Kids don’t need to be force-fed learning. They naturally love it!

But schooling kills it. Tragedy.

Audio Book 2 “Soldier at the Door,” chapters 4, 5 and 6 ready!

UPDATE: My friend RJ pointed out I hadn’t mentioned chapter 4 was up! Numbers always are problematic for me. That’s why I teach English and not math. I’ve included chapter 4 here.

Bronchitis eased up enough for me to read 42 minutes at a time before my lungs said, “They really want to hear your barking seal impression–here we go!” Fortunately I could splice these very long chapters together with Wondershare. The first I did before stomach flu/eastern virus struck at the beginning of the month, the second last night.
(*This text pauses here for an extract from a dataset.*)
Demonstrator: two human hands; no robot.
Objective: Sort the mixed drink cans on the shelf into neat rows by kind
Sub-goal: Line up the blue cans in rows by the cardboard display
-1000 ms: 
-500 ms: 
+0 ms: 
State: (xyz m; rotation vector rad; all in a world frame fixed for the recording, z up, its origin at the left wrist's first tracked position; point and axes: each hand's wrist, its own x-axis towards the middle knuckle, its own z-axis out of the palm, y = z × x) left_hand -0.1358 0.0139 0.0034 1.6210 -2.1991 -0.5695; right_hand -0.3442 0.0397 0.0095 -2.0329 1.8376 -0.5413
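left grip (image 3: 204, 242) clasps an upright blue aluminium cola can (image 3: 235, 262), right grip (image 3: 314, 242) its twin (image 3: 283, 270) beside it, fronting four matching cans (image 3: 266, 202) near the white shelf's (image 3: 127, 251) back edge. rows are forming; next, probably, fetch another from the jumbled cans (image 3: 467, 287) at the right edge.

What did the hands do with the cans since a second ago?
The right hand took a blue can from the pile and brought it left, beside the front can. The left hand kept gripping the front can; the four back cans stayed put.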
As I read last night, I was again struck with how much Edge and Idumea resemble America today. The government exists only because we pay for it; without us, they are nothing. And our children aren’t their responsibility, they are ours. The Creator/our God has given them to us parents as a stewardship, not to the government. I’m encouraged to see parents standing up around the country to school boards complaining about questionable teaching practices.

There’s an ancient saying that vaguely sounds like a nicety, but is actually a curse, and we’re definitely living it now: “May you live in interesting times.”

I feel deeply it’s only going to get more interesting. We’ll make it through together!